Swarm doesn’t allow to map port using the host-ip:host-port:container-port, it only allows host-port:container-port. Swarm is intended as multi-node orchestrator. As mapping a host ip in this scenario doesn’t make sense, it was never implemented for swarm.
You have plenty of options:
use plain docker with docker compose, or run a single node Kubernetes cluster with a distro like k3s instead
do not publish ports, and create your own rules for iptables to map host ports to container ports (you are on your own here)
use host network for your containers and block traffic from the wan-interface (you are on your own here)
The easiest solution would be to use plain docker with docker compose and use host-ip:host-port:container-port mapping.

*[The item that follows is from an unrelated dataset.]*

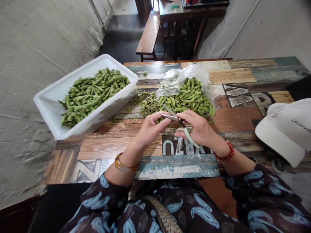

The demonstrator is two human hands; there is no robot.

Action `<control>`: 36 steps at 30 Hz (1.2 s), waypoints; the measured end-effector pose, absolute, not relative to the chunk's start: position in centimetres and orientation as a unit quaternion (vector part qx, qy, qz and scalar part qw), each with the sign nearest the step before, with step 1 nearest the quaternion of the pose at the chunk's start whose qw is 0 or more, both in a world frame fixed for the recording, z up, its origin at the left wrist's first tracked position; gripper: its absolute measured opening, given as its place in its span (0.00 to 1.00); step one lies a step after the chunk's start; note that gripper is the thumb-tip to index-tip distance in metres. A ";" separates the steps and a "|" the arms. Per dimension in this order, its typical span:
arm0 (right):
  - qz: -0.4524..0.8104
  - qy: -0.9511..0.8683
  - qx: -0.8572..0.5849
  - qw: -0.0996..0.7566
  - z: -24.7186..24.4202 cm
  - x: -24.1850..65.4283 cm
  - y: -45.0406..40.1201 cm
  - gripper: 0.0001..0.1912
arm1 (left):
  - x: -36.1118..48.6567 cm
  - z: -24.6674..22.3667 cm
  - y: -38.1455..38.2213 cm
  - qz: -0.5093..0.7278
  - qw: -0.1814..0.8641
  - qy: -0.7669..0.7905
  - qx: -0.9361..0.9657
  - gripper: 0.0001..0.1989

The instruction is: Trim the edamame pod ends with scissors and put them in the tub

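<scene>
My left hand (153, 127) is closed around a green soybean pod (159, 120), most of it hidden by the fingers. In my right hand (198, 127) is a pair of scissors (190, 136) with pale green handles; the blades are parted and reach to the left thumb and fingertips. Just beyond both hands, a heap of soybean pods (191, 97) spills from a clear plastic bag (198, 72). A small pile of trimmed scraps (148, 104) lies to its left. More pods (97, 94) fill part of a white plastic tub (52, 94) on the left.
The patchwork-patterned table (116, 142) runs up to a rough wall (43, 42) on the left. A white cap (286, 129) lies at the right. Past the far edge stand a wooden bench (150, 34) and another table (194, 12).
</scene>
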State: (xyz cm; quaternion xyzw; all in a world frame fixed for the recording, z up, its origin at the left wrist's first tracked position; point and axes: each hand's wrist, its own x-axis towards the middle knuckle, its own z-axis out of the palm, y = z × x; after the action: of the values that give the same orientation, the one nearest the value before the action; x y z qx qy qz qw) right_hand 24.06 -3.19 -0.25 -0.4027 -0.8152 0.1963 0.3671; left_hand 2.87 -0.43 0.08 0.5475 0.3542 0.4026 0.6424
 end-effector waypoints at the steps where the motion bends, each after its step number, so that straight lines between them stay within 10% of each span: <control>1: 0.201 -0.814 -0.400 0.369 -0.3 24.1 -3.2 0.27 | 2.8 0.0 -0.4 0.400 0.636 0.354 0.557 0.13; 36: 0.171 -0.809 -0.423 0.371 -1.0 23.7 -3.4 0.26 | 3.3 0.9 -0.2 0.409 0.751 0.373 0.360 0.13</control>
State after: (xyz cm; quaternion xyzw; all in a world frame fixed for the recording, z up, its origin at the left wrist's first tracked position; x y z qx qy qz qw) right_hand 23.66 -3.40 -0.97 -0.4233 -0.8089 0.1706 0.3707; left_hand 3.34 -0.24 0.93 0.3596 0.3729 0.4087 0.7514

Access from outside overlay network is provided by nginx for http and haproxy for tcp traffic. These services are deployed via docker compose, so i could safely expose 443 on WAN interface and some port for haproxy on internal VLAN interface. Both containers are attached to few docker swarm networks and i resolve access by service hostname, for example company.postgres. It works until swam container restarts. It get’s new internal IP so nginx/haproxy running in docker compose can no longer access swarm service by it’s container’s hostname. A have to restart nginx/haproxy containers so they could re-attach to new swarm networks and it works again.
How can i overcome this issue?
FYI: this single-node docker swarm cluster is my sandbox to gain experience to run production environment with at least 3 machines: manager and two swarm nodes. It will host some internal services that should be only available to VLAN interface - that’s the reason why i’m playing with haproxy and nginx OUTSIDE docker swarm
Idealy nginx/haproxy are running in an attachable container overlay network, and the target services are attached to the same network. Btw. nginx supports layer4 traffic by declaring a stream block which could be used for tcp.
Though, I would highly recommend to use Traefik instead of nginx (and haproxy), as it updates the reverse proxy configuration based on (Swarm) service labels or container labels (non swarm services) whenever a task/container is created/deleted. I have never experience any dns caching issue with Traefik.